“…and for everyone who knocks, the door will be opened.” (Matthew 7:8)
Unlike asking and seeking, which are easily done in our minds or our hearts with little consequence or true commitment, knocking is a physical action with consequences. When we knock on a door, we are anticipating, first and foremost, that the door will be opened (but we also take the risk that it may not). Secondly, we may wonder who or what we will find behind the door, (though we also run the risk that it may just be an empty room). Finally, we anticipate that when/if the door is opened, we will be required to take ownership for our actions (why were we knocking?) and maybe even state our purpose for doing so. We may wonder what we will say.

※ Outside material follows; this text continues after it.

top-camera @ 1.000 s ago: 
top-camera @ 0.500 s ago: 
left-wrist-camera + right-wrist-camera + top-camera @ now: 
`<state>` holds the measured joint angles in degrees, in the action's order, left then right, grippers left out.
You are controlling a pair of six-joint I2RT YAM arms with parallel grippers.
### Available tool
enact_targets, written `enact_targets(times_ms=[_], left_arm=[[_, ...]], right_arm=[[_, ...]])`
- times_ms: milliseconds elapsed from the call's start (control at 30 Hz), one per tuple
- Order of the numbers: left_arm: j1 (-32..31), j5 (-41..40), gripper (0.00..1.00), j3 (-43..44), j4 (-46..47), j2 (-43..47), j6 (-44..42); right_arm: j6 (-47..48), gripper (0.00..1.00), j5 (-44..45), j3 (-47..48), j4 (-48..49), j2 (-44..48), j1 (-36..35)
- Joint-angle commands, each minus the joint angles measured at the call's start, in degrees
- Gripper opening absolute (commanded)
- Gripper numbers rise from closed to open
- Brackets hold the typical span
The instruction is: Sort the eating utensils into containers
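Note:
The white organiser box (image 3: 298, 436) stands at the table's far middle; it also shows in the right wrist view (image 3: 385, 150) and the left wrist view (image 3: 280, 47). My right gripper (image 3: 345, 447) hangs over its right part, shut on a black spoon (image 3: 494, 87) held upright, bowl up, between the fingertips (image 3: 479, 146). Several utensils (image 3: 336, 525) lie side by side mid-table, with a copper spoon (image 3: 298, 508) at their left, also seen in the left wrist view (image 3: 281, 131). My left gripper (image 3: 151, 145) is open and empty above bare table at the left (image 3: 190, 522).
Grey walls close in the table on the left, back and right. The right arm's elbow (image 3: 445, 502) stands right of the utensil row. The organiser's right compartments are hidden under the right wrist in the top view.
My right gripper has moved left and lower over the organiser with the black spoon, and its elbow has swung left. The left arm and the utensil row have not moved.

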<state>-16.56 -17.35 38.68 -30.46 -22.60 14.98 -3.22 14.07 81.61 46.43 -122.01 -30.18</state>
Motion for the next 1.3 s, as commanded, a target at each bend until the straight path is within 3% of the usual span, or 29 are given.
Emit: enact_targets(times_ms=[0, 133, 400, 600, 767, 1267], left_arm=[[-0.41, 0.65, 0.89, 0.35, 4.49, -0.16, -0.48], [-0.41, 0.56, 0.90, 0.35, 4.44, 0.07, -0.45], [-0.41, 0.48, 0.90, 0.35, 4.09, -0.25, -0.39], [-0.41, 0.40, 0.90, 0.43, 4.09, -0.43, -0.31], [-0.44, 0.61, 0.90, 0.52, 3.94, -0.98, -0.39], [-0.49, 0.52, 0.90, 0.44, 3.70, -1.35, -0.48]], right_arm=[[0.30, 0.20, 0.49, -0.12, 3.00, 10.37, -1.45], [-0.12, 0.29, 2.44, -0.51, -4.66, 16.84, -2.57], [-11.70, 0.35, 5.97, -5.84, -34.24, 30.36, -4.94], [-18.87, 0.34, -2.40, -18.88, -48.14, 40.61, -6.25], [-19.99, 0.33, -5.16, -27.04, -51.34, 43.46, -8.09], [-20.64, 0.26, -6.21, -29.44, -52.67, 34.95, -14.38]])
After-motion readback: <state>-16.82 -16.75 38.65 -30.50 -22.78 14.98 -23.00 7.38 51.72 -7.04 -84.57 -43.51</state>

My brother and I grew up in an era where school fundraisers were still expected to be sold through door-to-door sales, that is, literally knocking on our neighbors’ doors and stating our purpose for being there. Neither my brother nor I were good salespeople. Even before the door was opened, we realized we hated asking our neighbors (or sometimes total strangers) for anything. Why would they want our candy bars? we’d think. Why should they support our school? Before we even asked, we were always anticipating a “no” (but still hated hearing it). At the same time, we were surprised (and maybe a little disappointed in ourselves at our lack of belief) when the answer was “yes, please.” As we grew older, we had a greater awareness of how awkward it could be for others to be put in a position of having to tell us “no,” because we believed that even when their budgets or nutritional limitations didn’t allow for such purchases, many still hated to tell a child seeking charity “no.” My brother, being older, came into awareness of this fact sooner than I, and so he tailored his sales pitch to one that made it easier for our potential customers to say no. His stellar line? “You don’t want to buy any candy bars, do you?” That way, saying “no” was more of a confirmation of the obvious, than a rejection of our inquiry (and perhaps, by extension, a rejection of our very selves).
With that experience in mind, I am convinced that through his final directive to “knock,” Jesus wants to make sure our spiritual journeys are ones of action and risk, not just contemplation. Lest we forget, the Israelites were all too content to ask… and ask… and ask God to deliver them from their life of slavery, so much so that they nearly missed the opportunity (could not “see”) to escape when it was presented to them. Even Moses, at that point seemed to be convinced that all they needed was a deeper faith in God, “Do not be afraid, stand firm and see the deliverance that the Lord will accomplish for you today…the Lord will fight for you and you have only to keep still.” (Exodus 14:13-14) But God makes clear what is needed at this point in their journey is not greater faith, but action. God responds to Moses, a man of the deepest faith, “Why do you cry out to me? Tell the Israelites to go forward.” (Exodus 14:15) I think it is easy to convince ourselves that since Jesus has won the battle over evil, that greater faith is all that is required of us. For His part, though, our Triune God makes it clear to us, time and time again, that very often the only way that we can know the depth of our faith is through our actions.
The God of the Old Testament says, “Go forward.”
Jesus says, “Knock and it will be opened.”
And the Holy Spirit itself is God in motion.
One thing is clear to me in all of this: that we are called not just to have faith, but also to act on our faith, even when– or perhaps especially when– we cannot know the outcome of our actions, or what remains hidden behind each and every door. The only thing we can know for sure is the level of commitment we have to our relationship—both God’s and ours—when we dare to take action, even while questions remain.
For, like the wounds of Jesus for Thomas, who says, in essence “unless I touch and see his wounds I will not believe” (John 20: 25), we will likely never understand what it is we are meant to “ask” and “see” in our own spiritual experience unless we also move forward and knock…and feel our knuckles against the wood.